File type classifier for the Karton framework.
Entrypoint for samples. Classifies type of samples labeled as kind: raw
,
which makes them available for subsystems that receive samples with specific
type only (e.g. raw
=> runnable:win32:exe
)
Author: CERT.pl
Maintainers: psrok1, msm, nazywam
Consumes:
{
"type": "sample",
"kind": "raw"
"payload": {
"magic": "output from 'file' command",
"sample": <Resource>
}
}
Produces:
{
"type": "sample",
"stage": "recognized",
"kind": "runnable" # Executable format default for OS platform
|| "document" # Office document
|| "archive" # Archive containing samples (zip, e-mails)
|| "dump" # Dump from sandbox
|| "script", # Script (js/vbs/bat...)
|| "misc", # No platform or extension
"platform": "win32"
|| "win64"
|| "linux"
|| "android",
|| "macos",
|| "freebsd",
|| "netbsd",
|| "openbsd",
|| "solaris",
"extension": "*", # Expected file extension
"mime": "*", # Expected file mimetype
... (other fields are derived from incoming task)
}
Warning the output mime
field is not deterministic across libmagic versions and can change depending on the version you're using. We don't recommend creating consumers that listen on it directly.

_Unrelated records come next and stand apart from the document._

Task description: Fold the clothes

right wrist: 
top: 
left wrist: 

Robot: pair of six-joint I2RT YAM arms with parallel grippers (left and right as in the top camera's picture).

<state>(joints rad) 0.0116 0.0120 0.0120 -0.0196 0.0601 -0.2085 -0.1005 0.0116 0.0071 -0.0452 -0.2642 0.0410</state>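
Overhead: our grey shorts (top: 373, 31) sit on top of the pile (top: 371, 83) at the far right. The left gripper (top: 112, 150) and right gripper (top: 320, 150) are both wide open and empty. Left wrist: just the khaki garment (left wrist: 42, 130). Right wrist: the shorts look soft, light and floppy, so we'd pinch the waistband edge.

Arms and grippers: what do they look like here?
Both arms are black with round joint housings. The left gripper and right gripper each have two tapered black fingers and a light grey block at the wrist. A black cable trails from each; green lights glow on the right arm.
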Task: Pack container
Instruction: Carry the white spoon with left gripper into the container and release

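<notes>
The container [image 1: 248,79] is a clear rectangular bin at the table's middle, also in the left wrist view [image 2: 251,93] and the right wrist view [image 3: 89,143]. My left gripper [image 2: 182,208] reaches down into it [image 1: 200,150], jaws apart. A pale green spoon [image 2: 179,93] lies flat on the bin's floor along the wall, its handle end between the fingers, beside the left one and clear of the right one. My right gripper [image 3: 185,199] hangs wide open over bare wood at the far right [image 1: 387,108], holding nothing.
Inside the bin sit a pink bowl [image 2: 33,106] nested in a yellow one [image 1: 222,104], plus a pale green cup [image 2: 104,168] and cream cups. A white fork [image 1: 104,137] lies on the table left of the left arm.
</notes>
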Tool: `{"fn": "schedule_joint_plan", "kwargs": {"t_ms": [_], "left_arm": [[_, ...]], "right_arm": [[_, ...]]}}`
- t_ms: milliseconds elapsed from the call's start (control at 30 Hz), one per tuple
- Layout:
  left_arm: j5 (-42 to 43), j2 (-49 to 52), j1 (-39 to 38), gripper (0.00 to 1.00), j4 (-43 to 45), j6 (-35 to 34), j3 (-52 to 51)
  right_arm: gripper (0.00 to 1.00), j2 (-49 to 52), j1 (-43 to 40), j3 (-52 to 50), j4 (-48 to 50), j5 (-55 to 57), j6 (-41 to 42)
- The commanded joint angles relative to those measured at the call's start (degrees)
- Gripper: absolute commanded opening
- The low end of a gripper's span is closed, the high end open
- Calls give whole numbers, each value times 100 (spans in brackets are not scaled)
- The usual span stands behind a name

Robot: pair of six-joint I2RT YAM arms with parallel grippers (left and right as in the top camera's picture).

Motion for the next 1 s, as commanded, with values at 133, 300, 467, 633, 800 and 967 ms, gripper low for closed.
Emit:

First of all, make sure you have setup the core system: https://github.com/CERT-Polska/karton
Then install karton-classifier from PyPi:
$ pip install karton-classifier
$ karton-classifier
Since karton-classifier v2.1.0 it's possible to extend the classifier logic using YARA rules.

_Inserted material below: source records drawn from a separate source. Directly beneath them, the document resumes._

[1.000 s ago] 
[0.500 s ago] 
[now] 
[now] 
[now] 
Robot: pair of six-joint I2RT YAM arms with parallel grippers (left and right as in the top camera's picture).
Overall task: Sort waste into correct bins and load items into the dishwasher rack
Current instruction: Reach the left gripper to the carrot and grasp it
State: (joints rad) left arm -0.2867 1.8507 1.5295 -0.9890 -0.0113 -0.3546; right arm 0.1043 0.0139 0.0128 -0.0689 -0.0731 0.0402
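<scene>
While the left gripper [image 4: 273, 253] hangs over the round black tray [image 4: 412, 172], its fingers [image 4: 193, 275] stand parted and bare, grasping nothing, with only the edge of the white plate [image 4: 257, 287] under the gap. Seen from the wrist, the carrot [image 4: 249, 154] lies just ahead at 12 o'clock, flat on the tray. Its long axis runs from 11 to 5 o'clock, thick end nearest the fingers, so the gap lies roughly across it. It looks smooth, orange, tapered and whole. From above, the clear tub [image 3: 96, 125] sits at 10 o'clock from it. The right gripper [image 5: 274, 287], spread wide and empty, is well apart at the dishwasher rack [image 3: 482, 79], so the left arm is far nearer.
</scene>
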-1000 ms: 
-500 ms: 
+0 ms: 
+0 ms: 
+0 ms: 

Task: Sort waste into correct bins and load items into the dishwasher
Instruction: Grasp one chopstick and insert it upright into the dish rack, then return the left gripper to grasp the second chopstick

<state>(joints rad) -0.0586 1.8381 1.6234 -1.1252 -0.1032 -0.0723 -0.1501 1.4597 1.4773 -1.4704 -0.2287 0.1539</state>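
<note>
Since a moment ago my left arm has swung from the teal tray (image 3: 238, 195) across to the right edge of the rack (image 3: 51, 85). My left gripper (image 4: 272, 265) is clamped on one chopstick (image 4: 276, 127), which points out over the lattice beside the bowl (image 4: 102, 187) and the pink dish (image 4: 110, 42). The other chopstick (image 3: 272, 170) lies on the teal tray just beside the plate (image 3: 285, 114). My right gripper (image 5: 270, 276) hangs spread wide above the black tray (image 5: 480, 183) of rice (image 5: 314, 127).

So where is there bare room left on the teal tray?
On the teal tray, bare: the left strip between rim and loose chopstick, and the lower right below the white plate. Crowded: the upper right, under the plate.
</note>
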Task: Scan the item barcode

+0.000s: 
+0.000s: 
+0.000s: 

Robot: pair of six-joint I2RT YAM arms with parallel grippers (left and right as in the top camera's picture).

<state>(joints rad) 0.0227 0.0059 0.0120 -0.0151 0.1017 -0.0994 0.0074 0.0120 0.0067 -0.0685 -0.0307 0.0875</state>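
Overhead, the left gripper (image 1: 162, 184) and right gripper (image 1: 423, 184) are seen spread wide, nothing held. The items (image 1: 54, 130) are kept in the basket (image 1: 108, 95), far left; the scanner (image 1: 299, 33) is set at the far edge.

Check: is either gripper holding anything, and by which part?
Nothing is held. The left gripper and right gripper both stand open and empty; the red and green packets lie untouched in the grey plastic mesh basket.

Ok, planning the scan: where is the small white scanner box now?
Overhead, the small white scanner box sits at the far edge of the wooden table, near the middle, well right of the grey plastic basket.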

You can enable it by passing --yara-rules
with the path to the directory containing the rules. Each rule has to specify the resulting kind
using the meta section. Other meta-attributes (platform
and extension
) are supported but optional. A working rule looks like this:
rule pe_file
{
meta:
description = "classifies incoming windows executables"
kind = "runnable"
platform = "win32"
extension = "exe"
strings:
$mz = "MZ"
condition:
$mz at 0 and uint32(uint32(0x3C)) == 0x4550
}
Some caveats to consider:
- Classifier will still process files normally, so in some cases it may report the same file twice.

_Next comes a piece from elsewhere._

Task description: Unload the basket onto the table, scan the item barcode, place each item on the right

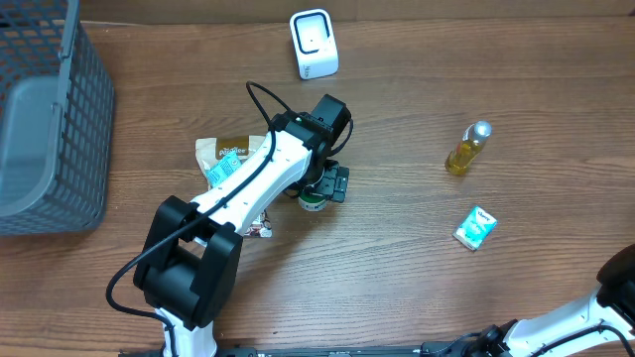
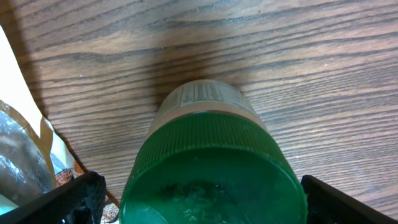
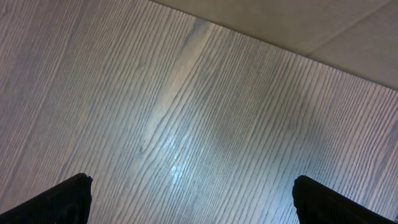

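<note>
A jar with a green ribbed lid (image 2: 208, 168) and a barcode strip on its pale label (image 2: 200, 94) stands on the wooden table. My left gripper (image 2: 199, 202) is open and straddles the lid, one black finger (image 2: 74, 196) on either side, with a small gap showing on the left. From overhead the jar (image 1: 312, 202) peeks out under the left gripper (image 1: 327, 185) near the table's middle. A white scanner (image 1: 314, 44) stands at the back. My right gripper (image 3: 189, 199) is open over bare wood with nothing between its fingers.
A snack bag (image 1: 223, 159) lies just left of the jar, partly under the left arm. A grey wire basket (image 1: 50, 119) fills the far left. A small yellow bottle (image 1: 467, 149) and a blue packet (image 1: 475, 227) lie to the right. The right arm (image 1: 620, 283) sits at the bottom right corner.
</note>
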Motion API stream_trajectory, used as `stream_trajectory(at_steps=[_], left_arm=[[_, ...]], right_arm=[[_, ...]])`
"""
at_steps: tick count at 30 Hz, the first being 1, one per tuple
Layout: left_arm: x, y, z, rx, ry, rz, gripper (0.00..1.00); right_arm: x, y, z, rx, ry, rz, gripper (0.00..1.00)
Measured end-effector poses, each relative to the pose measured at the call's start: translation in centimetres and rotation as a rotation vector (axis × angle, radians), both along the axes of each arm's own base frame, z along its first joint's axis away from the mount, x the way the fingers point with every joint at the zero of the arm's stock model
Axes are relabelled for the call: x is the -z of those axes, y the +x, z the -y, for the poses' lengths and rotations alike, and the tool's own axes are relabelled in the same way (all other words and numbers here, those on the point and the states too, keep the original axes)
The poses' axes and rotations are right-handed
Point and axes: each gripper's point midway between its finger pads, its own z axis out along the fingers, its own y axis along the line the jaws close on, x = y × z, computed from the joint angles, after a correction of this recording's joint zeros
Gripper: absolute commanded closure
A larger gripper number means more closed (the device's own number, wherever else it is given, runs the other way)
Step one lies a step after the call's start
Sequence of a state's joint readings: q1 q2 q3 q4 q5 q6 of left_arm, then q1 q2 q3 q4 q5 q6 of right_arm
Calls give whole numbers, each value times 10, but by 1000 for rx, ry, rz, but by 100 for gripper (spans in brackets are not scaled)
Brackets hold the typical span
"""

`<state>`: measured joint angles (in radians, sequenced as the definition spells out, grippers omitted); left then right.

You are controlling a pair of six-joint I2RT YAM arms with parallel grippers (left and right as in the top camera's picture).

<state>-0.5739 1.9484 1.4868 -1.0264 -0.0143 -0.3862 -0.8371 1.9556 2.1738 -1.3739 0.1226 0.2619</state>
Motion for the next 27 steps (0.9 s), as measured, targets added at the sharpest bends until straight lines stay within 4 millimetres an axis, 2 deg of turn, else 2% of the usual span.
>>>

- Classifier will report all matching Yara rules (so N matches on a single file will create N tasks)
- The outgoing task includes the matched rule name in
rule-name
in the task header - All Yara rules must have a
.yar
extension. All other files in the specified directory are ignored. In particular,.yara
extension is not supported. - Directories are not supported too - all Yara rules must reside directly in the specified directory.